PHILIPPE EL SAÏR – Ce qui est surtout lassant, c’est le décalage complet entre ce discours national et la réalité du terrain, où les directeurs et les soignants travaillent en totale confiance et le plus souvent dans une grande complicité. Cette guerre que certains essaient de mettre en scène relève du fantasme, ça n’est pas la vraie vie.

Mais cela pourrait le devenir si la loi HPST (Hôpital, patients, santé et territoires) était mise en œuvre ?

On entend les médecins mécontents dire « Je n’ai pas de problème avec mon directeur mais… » et on finit par se demander où est la difficulté. Il est où, le problème, puisque les médecins ne citent pas de relations dégradées avec leurs directeurs ? Je pense qu’on est dans un basculement culturel et dans la peur.

Que vous inspirent les expressions « gestion comptable » ou « hôpital entreprise » régulièrement employées par les contestataires ?

Ce sont des slogans, des chiffons rouges. Ces expressions sont faites pour empêcher l’opinion de réfléchir mais elles sont creuses, elles n’ont pas de contenu. Les directeurs d’hôpital sont des hommes et des femmes de santé publique. Leur travail est de permettre aux talents – y compris médicaux – qu’ils recrutent de s’exprimer.

Face à la fronde médicale, on entend finalement très peu les directeurs. Pourquoi cette discrétion ?

Il y a plusieurs explications. Et d’abord la volonté de ne pas crédibiliser l’opposition directeurs-médecins que nous trouvons factice. Et puis il y a l’analyse de la loi. Ce texte fait tendre les directeurs d'hôpital public vers les prérogatives qui sont celles depuis toujours des directeurs des établissements PSPH [privés participant au service public hospitalier, NDLR]. Que font ces directeurs ? Ils décident du recrutement et proposent des contrats aux médecins, et cela vaut dans des établissements minuscules.
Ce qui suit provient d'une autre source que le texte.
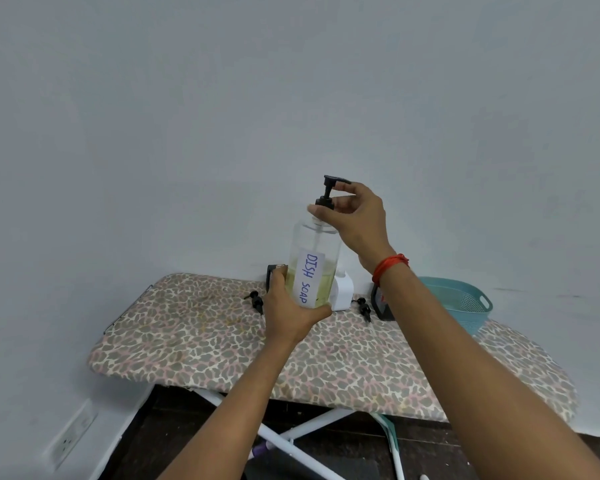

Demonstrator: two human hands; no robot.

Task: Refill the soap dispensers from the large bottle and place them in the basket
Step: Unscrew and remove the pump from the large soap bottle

Or à l’hôpital, on n’ira pas aussi loin. Il y aura un processus de nomination très partagé : le directeur se verra « proposer » des nominations qu’il prendra en compte après avis du président de la CME [commission médicale d’établissement]. C’est déjà trop ! Comme si l’objectif ultime était de ne rendre compte à personne.

La loi Bachelot donne au directeur d’hôpital un pouvoir de veto, pas un pouvoir de diktat. Dans le même temps, elle accroît le pouvoir de certains responsables médicaux, comme les chefs de pôles, et ça, ça dérange. De la même façon, le président de la CME qui ne sera plus lié par les avis de sa CME sur les situations individuelles pourra prendre un poids très important, au point de devenir s'il le souhaite un directeur médical. Ces évolutions sont indispensables mais elles gênent les petites féodalités.

C’est à cela que se réduit selon vous la crise actuelle, des « petites féodalités » défendant leur pré carré ?

Il s’agit de cela pour partie oui, et pour partie de peurs. J’observe sur le terrain que le monde médical vit un basculement générationnel et culturel, que les jeunes médecins veulent que l’hôpital change et bouge, qu’ils espèrent qu’un certain nombre de blocages ne seront pas éternels, qu’ils jugent pesante une certaine hiérarchie médicale et que cet exercice désuet du pouvoir médical est une des raisons pour lesquelles les jeunes médecins quittent le CHU pour aller en CH ou en cliniques privées. Je ne suis pas sûr que le service soit l’alpha et l’oméga de l’hôpital du XXIe siècle. En tant que lieu de coordination clinique et de formation, il est indispensable ; en tant que lieu d'exercice d'un pouvoir absolu, c'est-à-dire impossible à dépasser, il n'est plus acceptable.

Peut-on sortir de l’impasse actuelle ?

En prenant du recul face à une certaine dramatisation nationale et en analysant les choses à partir de ce que nous vivons sur le terrain, oui.